In the field of rocketry, range safety may be assured by a system which is intended to protect people and assets on both the rocket range and downrange in cases when a launch vehicle might endanger them. For a rocket deemed to be off course, range safety may be implemented by something as simple as commanding the rocket to shut down the propulsion system or by something as sophisticated as an independent Flight Termination System (FTS), which has redundant transceivers in the launch vehicle that can receive a command to self-destruct then set off charges in the launch vehicle to combust the rocket propellants at altitude. Not all national space programs use flight termination systems on launch vehicles.

Range safety officers or RSOs are also present in the hobby of model rocketry and then are usually responsible for ensuring a rocket is built correctly, using a safe engine/recovery device, and launched correctly.

Flight termination

Ground controlled termination
Some launch systems use flight termination for range safety. In these systems the RSO can remotely command the vehicle to self-destruct to prevent the vehicle from traveling outside prescribed safety zone. This allows as-yet-unconsumed propellants to combust at altitude, rather than upon the vehicle reaching the ground.

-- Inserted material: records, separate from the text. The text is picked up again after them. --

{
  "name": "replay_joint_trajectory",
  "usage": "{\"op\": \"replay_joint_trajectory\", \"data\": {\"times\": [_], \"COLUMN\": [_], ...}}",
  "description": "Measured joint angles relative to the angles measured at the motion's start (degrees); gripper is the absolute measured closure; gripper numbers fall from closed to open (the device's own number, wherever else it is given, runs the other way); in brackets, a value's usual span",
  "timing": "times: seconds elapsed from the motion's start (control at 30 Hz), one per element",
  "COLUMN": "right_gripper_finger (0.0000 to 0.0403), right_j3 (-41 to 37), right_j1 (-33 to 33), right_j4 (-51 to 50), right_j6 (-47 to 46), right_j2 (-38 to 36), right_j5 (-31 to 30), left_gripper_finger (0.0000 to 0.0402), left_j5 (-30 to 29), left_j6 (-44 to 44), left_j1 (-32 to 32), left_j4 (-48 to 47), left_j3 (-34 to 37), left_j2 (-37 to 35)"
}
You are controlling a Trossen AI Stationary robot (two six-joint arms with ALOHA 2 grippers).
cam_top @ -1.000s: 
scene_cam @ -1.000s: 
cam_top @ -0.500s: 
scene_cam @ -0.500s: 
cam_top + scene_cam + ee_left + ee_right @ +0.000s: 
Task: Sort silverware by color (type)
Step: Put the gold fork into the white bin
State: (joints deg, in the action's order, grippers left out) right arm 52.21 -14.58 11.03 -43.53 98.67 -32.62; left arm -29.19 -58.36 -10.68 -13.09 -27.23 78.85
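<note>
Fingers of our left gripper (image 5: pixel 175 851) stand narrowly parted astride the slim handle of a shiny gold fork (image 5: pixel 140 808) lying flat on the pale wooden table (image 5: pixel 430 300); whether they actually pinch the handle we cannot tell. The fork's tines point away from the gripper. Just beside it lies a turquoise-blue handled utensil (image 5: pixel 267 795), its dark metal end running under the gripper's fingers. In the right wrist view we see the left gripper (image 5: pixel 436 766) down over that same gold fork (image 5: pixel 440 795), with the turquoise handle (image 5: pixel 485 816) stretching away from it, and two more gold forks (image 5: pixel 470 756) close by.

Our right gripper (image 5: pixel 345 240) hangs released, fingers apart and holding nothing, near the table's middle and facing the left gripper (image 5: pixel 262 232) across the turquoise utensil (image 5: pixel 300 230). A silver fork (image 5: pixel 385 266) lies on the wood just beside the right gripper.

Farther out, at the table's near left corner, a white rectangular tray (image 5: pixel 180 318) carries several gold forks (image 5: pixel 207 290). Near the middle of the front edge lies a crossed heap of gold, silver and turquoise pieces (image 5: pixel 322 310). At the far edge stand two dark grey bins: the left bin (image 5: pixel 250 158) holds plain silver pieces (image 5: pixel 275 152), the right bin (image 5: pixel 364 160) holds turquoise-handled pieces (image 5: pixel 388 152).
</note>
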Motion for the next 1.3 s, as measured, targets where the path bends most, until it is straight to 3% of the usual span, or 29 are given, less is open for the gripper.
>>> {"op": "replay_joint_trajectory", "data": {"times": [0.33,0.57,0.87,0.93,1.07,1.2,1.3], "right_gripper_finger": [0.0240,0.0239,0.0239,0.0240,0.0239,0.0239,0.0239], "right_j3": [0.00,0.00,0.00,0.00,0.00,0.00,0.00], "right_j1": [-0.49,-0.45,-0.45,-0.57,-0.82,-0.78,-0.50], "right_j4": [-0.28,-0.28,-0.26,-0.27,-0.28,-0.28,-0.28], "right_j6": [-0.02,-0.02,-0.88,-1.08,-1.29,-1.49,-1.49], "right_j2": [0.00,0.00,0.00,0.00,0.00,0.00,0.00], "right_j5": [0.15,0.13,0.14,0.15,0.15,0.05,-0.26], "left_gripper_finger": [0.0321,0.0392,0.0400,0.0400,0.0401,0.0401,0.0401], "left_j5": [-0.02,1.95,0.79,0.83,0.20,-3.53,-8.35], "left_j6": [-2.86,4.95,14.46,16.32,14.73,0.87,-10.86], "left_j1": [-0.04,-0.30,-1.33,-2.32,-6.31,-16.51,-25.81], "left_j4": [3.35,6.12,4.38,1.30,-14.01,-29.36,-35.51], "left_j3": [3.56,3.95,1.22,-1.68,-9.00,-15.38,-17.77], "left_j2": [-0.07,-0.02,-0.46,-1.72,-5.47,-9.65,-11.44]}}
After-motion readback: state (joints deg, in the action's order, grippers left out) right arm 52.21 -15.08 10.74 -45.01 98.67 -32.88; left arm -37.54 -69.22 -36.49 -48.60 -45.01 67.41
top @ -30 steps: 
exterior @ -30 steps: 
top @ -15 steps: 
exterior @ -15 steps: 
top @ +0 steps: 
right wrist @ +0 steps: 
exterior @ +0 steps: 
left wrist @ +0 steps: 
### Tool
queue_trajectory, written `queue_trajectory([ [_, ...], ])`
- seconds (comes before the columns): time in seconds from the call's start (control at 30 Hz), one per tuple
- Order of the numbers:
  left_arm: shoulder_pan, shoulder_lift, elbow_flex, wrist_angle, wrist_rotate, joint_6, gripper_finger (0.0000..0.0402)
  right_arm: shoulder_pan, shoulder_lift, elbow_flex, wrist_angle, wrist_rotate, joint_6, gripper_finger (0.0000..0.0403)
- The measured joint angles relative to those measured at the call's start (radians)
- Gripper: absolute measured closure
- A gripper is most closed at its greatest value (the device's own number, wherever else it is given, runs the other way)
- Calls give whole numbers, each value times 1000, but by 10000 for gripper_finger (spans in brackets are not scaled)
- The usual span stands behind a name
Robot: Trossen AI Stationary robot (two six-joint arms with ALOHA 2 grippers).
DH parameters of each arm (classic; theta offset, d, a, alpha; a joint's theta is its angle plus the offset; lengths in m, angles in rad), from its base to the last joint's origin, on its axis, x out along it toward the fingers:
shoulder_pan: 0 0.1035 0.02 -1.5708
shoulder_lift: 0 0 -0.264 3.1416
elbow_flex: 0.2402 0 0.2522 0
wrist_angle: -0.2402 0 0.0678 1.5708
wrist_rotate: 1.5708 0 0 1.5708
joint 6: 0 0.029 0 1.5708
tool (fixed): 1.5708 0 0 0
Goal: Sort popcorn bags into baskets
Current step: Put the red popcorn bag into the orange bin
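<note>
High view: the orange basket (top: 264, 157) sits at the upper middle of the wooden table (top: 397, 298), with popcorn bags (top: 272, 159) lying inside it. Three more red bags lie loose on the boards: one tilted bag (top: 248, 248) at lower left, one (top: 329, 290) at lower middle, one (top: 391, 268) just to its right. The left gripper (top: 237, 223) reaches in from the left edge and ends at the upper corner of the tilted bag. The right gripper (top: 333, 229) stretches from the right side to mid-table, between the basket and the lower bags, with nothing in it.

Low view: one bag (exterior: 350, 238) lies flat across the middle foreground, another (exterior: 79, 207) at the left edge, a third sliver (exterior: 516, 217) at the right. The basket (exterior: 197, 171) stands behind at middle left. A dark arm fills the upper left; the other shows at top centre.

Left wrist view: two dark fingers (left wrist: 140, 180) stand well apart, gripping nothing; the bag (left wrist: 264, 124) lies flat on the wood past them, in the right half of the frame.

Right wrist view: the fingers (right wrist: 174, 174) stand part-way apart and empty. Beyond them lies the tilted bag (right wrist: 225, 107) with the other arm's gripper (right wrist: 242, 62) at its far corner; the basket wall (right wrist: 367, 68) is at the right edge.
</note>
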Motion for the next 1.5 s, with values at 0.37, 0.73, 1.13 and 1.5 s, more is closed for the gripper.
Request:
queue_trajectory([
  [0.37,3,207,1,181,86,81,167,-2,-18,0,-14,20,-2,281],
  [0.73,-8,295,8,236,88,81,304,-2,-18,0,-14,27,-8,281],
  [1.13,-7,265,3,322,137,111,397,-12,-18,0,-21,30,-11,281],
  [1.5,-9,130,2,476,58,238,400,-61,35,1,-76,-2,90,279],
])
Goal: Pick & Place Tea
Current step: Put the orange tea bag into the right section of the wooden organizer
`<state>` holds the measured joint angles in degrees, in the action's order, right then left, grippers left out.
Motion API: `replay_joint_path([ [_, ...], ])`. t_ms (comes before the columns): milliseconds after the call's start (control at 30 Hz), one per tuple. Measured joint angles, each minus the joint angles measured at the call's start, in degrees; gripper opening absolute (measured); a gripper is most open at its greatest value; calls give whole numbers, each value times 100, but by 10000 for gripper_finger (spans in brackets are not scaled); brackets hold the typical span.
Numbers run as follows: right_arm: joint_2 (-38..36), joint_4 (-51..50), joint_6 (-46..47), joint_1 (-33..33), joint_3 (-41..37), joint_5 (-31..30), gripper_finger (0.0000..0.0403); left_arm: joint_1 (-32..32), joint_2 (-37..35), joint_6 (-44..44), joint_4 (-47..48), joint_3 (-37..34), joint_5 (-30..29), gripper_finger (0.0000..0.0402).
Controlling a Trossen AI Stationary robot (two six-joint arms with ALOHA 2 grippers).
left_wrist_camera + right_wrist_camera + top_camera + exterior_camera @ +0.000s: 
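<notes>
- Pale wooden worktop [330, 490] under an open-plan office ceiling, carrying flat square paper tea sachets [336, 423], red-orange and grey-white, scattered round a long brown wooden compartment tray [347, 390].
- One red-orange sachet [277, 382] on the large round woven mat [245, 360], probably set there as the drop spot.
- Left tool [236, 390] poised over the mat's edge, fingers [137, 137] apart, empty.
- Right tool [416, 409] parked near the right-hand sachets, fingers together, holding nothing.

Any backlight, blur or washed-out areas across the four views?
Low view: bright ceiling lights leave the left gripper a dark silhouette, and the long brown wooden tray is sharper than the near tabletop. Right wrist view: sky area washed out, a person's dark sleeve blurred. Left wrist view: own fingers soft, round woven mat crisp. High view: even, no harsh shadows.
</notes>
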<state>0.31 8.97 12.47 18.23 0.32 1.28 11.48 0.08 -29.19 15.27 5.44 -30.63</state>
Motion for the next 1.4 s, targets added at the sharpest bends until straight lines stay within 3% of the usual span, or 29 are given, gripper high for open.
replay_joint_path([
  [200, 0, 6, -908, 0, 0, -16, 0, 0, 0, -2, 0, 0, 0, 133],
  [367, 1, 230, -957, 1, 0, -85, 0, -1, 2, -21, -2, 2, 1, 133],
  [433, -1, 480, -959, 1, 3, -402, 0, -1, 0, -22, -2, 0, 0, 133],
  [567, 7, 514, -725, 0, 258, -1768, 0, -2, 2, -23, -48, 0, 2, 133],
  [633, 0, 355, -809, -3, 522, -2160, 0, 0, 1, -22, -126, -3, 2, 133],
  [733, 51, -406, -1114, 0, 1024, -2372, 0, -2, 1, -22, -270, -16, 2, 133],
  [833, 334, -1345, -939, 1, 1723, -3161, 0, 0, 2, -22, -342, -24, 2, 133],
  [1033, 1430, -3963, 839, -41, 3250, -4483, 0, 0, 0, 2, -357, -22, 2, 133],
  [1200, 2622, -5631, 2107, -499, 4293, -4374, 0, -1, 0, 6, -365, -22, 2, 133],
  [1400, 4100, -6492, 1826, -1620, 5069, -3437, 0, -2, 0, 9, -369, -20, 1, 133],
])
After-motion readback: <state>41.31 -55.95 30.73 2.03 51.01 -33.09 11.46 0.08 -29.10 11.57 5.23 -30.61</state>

Space vehicles for sub-orbital and orbital flights from the Eastern and Western Test Ranges were destroyed if they endangered populated areas by crossing pre-determined destruct lines encompassing the safe flight launch corridor. To assist the RSO in making a flight termination decision, there are many indicators showing the condition of the space vehicle in flight. These included booster chamber pressures, vertical plane charts (later supplanted by computer-generated destruct lines), and height and speed indicators.  Supporting the RSO for this information were a supporting team of RSOs reporting from profile and horizontal parallel wires used at lift-off (before radar could capture the vehicle) and telemetry indicators.  After initial lift-off, flight information is captured with X- and C-band radars, and S-Band telemetry receivers from vehicle-borne transmitters.  At the Eastern Test Range, S and C-Band antennas were located in the Bahamas and as far as the island of Antigua, after which the space vehicle finished its propulsion stages or is in orbit.  Two switches were used, ARM and DESTRUCT.  The ARM switch shut down propulsion for liquid propelled vehicles, and the DESTRUCT ignited the primacord surrounding the fuel tanks.  In the case of crewed flight, the vehicle would be allowed to fly to apogee before the DESTRUCT was transmitted. This would allow the astronauts the maximum amount of time for their self-ejection.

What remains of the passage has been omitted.